You know I could not at all do it, let ever so many special pleaders come
to prove to me that you would be more prosperous and happy without me.
‘Then’ I would say ... ‘let him put me away. I can’t put myself away,
because I am not mine but his.’ Assuredly I would say just that, and no
more. So do you forget that I have teazed you and pained you ... _pained_
you!... I will try not to pain you, my own, own dearest, any more. I have
grown to love you instead of the whole world; and only one thing ...

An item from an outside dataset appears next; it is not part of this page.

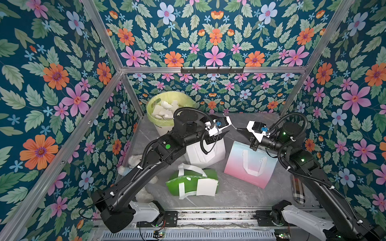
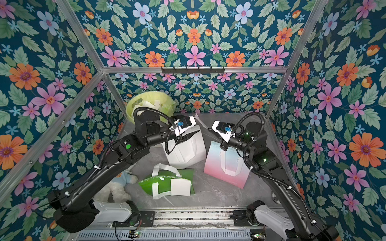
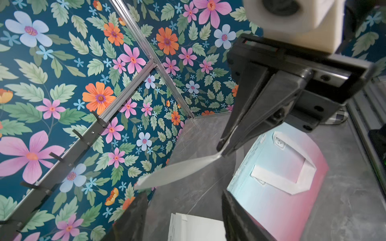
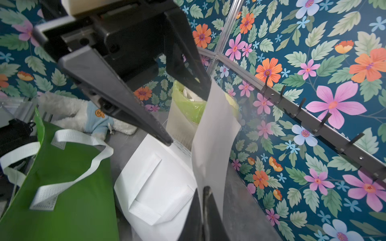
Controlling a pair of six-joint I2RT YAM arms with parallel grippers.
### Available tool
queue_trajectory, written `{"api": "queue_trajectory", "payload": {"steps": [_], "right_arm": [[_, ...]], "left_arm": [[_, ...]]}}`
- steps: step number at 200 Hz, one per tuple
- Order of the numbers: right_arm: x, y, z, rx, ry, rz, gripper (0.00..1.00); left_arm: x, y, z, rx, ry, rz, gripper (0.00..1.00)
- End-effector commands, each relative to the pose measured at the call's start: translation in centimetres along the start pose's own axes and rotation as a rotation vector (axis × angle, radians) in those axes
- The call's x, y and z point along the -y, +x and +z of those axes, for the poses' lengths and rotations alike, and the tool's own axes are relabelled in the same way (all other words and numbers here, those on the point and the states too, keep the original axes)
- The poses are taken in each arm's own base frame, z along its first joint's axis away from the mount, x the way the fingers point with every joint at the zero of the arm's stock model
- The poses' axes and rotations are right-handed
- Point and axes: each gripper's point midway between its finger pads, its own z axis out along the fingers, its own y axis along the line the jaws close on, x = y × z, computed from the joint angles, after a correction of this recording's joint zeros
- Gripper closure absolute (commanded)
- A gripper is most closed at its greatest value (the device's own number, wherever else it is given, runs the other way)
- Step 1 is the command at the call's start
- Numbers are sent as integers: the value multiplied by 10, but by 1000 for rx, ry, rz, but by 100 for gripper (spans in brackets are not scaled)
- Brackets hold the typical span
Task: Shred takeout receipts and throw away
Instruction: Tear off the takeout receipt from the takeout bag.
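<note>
My right gripper [image 4: 203,192] is shut on one edge of a white takeout receipt [image 4: 215,133], which hangs in the air over the back of the table. The sheet [image 3: 177,171] stretches from the right gripper [image 3: 221,149] toward my left gripper [image 3: 183,194]. That gripper is open, with the sheet's free end by one of its fingers [image 3: 135,210]. Both top views show the two grippers nearly tip to tip, left [image 1: 222,133] and right [image 1: 239,129]. Another receipt [image 1: 205,187] lies on the green bag [image 1: 188,179].
A bin with a yellow-green liner [image 1: 153,104] holding white scraps stands at the back left. A white tote bag [image 1: 205,154] is under the left gripper, with a pink-and-blue bag [image 1: 250,164] to its right. A plush toy [image 1: 133,164] lies left, a checked item [image 1: 298,192] right.
</note>
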Motion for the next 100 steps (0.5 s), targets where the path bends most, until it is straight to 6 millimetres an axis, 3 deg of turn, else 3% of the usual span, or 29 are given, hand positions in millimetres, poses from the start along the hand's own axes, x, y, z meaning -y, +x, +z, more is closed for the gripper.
{"api": "queue_trajectory", "payload": {"steps": [1, 72, 100], "right_arm": [[-17, 19, -2, -95, -90, -80, 100], [-19, 24, 0, -157, -121, -160, 100], [-15, 22, 0, -160, -103, -166, 100]], "left_arm": [[8, 2, 0, -19, 58, 94, 40], [6, 22, 12, -131, 75, 138, 37], [4, 16, 9, -114, 67, 141, 36]]}}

(you understand what _that_ is ...) is dreadful and intolerable to me to
imagine. But now it is done with; and you shall teach me hereafter to
make you happy instead of the contrary. So ... yes—you are kissed this
time! upon both eyes, ... that they may not see my faults. And afterwards
I will tell you a paradox ... that if I loved you a hundred times less,
I should run into such offences less in exact proportion. And finally
I will give you a promise ... not to teaze you for a week—which were a
wonderful feat for _me_! the teazer _par excellence_.
To-day I deserved to hear of your head being worse—but it is better, I
thank God—and your mother is better—all such comforting news! But it was
no news that you did not go to Greenwich to-day,—for Mrs. Jameson came
for me to drive at about six, and she and I were in Regent’s Park until
nearly eight. Then she went somewhere to dinner, and I, who had had tea,
came home to supper! I like her very much—more and more, certainly—and
we need not be mysterious up to the usual mark of mystery, because I
told her ... told her ... what might be told—and she was gracious to
the uttermost—not angry at all,—and said that ‘Truth was truth, and
one could breathe in the atmosphere of it, and she was glad I had told
her.’ Of you, she said, that she admired you more than ever—yes, more
than ever—for the ‘manner in which as a man of honour you had kept the
secret’—so you were praised, and I, not blamed ... and we shall not
complain, if our end is as good as our beginning. Also we talked of your
poetry and of you personally, and I was _pleased_, ... which proves a
little what was said—and I heard how you were invited as a ‘celebrity’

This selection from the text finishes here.